WHAT YOU WILL DO:
Go through the listing below from its first line and repeat each line exactly, ending at the line containing "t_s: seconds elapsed" and including it.

+ + + + + + +

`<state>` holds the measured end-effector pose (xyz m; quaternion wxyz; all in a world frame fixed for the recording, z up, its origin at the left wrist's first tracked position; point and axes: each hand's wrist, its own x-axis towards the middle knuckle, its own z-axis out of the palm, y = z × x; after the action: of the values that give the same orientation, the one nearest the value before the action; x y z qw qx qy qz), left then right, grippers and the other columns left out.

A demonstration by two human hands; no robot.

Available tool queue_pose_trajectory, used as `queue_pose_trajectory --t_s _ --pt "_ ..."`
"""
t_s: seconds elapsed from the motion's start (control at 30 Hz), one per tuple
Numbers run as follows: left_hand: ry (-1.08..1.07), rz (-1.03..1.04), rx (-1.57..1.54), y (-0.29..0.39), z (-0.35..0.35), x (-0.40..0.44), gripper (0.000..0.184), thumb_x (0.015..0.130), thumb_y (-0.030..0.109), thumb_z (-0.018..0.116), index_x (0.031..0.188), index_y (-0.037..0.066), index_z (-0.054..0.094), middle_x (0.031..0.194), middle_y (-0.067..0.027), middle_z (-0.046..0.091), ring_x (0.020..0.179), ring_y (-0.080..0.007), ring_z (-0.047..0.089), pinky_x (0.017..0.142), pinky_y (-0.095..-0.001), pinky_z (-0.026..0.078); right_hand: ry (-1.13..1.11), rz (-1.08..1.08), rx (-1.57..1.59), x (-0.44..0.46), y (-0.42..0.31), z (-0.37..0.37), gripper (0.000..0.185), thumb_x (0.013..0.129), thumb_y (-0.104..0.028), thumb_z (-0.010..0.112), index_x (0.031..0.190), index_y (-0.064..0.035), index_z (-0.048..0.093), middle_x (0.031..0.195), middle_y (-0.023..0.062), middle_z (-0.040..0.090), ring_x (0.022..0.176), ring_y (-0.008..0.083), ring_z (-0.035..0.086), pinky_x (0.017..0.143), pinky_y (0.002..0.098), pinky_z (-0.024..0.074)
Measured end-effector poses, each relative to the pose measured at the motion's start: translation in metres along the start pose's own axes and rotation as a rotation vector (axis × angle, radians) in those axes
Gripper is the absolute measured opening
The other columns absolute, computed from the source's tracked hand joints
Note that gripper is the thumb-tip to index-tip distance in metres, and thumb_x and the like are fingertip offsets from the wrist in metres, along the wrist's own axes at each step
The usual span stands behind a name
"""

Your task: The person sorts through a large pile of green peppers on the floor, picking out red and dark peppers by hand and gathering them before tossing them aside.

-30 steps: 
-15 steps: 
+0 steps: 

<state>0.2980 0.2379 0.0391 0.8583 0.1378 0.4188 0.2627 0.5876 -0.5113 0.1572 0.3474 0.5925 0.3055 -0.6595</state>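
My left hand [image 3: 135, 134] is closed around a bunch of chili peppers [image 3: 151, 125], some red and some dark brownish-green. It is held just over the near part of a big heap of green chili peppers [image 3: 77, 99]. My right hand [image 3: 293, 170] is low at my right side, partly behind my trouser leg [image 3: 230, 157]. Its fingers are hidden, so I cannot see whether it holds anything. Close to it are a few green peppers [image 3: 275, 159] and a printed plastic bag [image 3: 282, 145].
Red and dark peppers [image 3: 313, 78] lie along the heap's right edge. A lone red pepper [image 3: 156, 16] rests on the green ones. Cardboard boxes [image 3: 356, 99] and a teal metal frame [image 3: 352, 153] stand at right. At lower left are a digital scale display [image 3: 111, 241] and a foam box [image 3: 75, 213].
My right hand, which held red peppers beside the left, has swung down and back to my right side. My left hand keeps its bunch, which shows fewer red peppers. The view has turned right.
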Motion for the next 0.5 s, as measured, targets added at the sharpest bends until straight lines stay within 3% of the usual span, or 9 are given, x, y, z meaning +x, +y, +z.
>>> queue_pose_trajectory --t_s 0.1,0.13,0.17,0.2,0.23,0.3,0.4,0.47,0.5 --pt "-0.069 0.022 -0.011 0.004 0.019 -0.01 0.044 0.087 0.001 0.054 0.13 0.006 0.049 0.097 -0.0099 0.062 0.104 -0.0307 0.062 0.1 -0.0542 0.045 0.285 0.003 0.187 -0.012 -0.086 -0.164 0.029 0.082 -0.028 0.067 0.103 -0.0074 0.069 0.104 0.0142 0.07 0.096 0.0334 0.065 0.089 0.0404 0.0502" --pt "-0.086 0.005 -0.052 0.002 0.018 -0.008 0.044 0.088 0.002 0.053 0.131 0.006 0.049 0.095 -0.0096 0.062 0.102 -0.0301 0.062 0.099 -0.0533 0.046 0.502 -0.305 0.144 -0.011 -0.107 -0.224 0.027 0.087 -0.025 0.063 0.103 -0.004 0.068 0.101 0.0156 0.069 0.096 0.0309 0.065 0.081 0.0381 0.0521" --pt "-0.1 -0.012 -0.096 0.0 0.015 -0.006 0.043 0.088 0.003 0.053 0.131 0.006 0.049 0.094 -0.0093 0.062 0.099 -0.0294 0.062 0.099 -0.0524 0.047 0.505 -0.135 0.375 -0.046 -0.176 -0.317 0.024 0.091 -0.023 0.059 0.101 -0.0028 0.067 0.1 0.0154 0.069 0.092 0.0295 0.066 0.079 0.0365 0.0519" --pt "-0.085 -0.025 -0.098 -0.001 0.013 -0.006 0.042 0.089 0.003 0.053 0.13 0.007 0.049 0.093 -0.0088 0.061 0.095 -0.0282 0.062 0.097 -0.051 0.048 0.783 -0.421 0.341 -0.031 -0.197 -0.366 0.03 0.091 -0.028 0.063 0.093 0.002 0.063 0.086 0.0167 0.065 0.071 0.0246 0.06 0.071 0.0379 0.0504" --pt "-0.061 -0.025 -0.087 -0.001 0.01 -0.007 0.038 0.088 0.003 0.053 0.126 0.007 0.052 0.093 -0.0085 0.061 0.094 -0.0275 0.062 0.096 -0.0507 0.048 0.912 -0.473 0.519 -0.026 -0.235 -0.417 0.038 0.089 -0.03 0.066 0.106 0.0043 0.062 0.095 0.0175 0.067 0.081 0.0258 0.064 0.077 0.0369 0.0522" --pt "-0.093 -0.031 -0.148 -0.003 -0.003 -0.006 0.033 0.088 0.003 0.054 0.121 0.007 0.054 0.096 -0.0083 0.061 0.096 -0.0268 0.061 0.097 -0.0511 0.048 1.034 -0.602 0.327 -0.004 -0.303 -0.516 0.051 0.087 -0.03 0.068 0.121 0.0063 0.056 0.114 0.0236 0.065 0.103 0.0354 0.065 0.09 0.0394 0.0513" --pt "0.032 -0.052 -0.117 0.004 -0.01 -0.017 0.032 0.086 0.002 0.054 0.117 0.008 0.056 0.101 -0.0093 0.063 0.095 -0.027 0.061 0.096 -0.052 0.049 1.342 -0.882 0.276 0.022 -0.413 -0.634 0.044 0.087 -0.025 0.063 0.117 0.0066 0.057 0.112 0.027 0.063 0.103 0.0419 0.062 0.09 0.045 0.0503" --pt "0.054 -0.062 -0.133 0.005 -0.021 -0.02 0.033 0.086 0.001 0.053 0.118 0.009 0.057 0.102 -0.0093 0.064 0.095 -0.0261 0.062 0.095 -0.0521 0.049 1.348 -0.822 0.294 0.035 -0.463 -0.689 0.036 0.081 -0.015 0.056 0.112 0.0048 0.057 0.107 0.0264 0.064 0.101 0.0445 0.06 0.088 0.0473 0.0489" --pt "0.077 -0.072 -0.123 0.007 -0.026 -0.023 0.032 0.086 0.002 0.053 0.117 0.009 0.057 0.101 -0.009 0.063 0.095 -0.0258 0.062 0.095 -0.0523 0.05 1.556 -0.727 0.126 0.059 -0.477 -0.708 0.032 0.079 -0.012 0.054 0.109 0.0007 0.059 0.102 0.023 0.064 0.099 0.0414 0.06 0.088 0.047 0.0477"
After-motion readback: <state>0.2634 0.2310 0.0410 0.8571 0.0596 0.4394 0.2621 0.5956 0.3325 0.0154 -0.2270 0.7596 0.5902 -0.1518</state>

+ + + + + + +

SOLVED PROBLEM:
`<state>` holds the measured end-effector pose (xyz m; quaternion wxyz; all in a world frame fixed for the recording, z up, its origin at the left wrist's first tracked position; point and axes: each hand's wrist, its own x-axis towards the middle knuckle, its own z-axis out of the palm, y = z × x; after the action: of the values that give the same orientation, the one nearest the value before the action; x y z qw qx qy qz), left then right, grippers and the other columns left out.

A demonstration by two human hands; no robot.

Available tool queue_pose_trajectory, used as `queue_pose_trajectory --t_s _ --pt "_ ..."`
"""
t_s: seconds elapsed from the motion's start (control at 30 Hz), one per tuple

The output is finished and nothing more is needed.